Ice fishing is a popular activity for everyone during Korean winters. Pyeongchang (where the Winter Olympics were once held) hosts a Trout Festival every year. City officials test the ice for safety, and then it’s every man for themselves! In actuality, there are plenty of instructional videos and festival workers available to give you a hand. Many novices may leave empty-handed, but healed through this patient and fun experience. If you are lucky enough to catch a fish, then chefs are immediately available to cook your catch. There are also nearby restaurants that will salt and cook the fish or serve it to you raw for a minimal fee. If you’re a lover of seafood, here's an easy kimchi mayo tuna salad recipe that only takes 15 minutes.

4. Ice Diving


Image from Google

So...you’ve heard of penguins and polar bears swimming in freezing waters, but what about humans? South Korea has both a Penguin Swimming Festival (Seogwipo) and Polar Bear Swimming Contest (Busan) every winter.  This isn’t to say that people are snatching up penguins and polar bears and training them to win races. Instead, many locals and tourists gather to race in actually freezing waters. It’s definitely not for the faint of heart but surprisingly, Busan’s Polar Bear Swimming Contest attracts about 2,000 people every year!

5. Snow Festivals


Image from Google

If you go to a beach in the summer, you’re bound to see sand sculptures somewhere. If you go to Cheongyang Province in the winter, you’re bound to see ice sculptures! Cheonyang Province actually hosts one of the most popular ice festivals in Korea, the Chilgapsan Ice Fountain Festival. The festival features ice sculptures like ginormous igloo cafes, intricate palaces, smooth slides, and even ancient Korean boats (to size!). Where’s Elsa? Because it’s surely every Frozen fan’s dream. This isn’t the only ice festival though.
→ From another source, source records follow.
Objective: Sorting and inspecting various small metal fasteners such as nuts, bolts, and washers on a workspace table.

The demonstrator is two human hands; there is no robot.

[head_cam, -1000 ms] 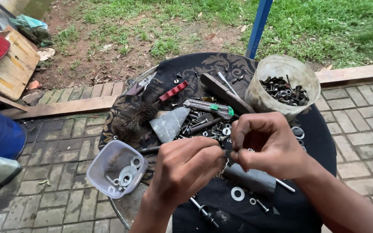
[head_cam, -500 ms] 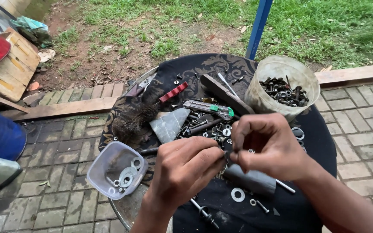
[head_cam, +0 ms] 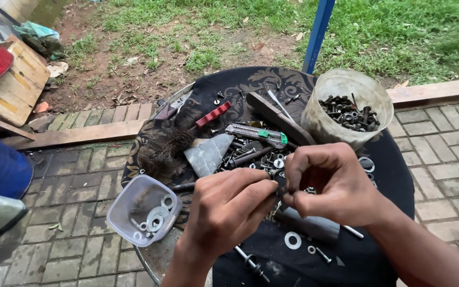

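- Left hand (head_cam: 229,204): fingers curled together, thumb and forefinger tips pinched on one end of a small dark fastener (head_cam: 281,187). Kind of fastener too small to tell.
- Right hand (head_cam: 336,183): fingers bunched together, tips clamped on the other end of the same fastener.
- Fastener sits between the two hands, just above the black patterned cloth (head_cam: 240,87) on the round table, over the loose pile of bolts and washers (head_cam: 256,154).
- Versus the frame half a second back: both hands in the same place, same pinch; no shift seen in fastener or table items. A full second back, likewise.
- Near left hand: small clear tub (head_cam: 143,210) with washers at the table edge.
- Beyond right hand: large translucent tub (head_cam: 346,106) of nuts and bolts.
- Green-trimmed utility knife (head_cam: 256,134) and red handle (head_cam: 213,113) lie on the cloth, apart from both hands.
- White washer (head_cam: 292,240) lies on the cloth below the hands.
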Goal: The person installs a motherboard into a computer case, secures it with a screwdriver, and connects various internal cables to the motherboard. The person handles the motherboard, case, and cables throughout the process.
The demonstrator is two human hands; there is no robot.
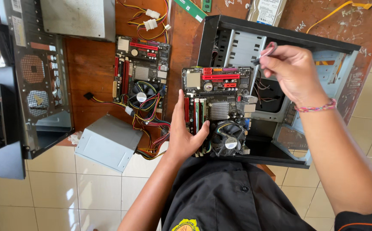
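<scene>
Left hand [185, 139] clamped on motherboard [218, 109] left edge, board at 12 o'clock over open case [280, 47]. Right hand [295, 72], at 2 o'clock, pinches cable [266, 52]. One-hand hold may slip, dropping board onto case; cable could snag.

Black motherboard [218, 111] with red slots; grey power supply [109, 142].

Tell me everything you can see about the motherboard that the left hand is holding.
The motherboard is a dark circuit board with red slots along its top and left side, a silver finned heatsink in the middle and a round black fan cooler with coloured wires at the lower right. It sits tilted in the opening of the open computer case. The left hand grips its lower left edge, thumb lying on the board. The right hand hovers above, apart from it.
</scene>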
There are plenty of snow and ice festivals that Koreans frequent all over the country, with a mix of activities like ice fishing, dog sledding, and ice football. 

6. Street Food


Image from Google
Just like in the States, there are common winter snacks that are consumed during the colder months. The most common street foods during the winter are baked sweet potatoes, roasted chestnuts, hotteok (pancakes), tteokbokki (spicy rice cakes), odeng (fish cake sticks with soup), gyeran bbang (egg bread), and much, much more. Eating street food has to be the most common activity during the winter time, because these street vendors are literally everywhere. From street corners to subway exits to markets, it’s hard not to stake out at one of the spots and warm your body and soul.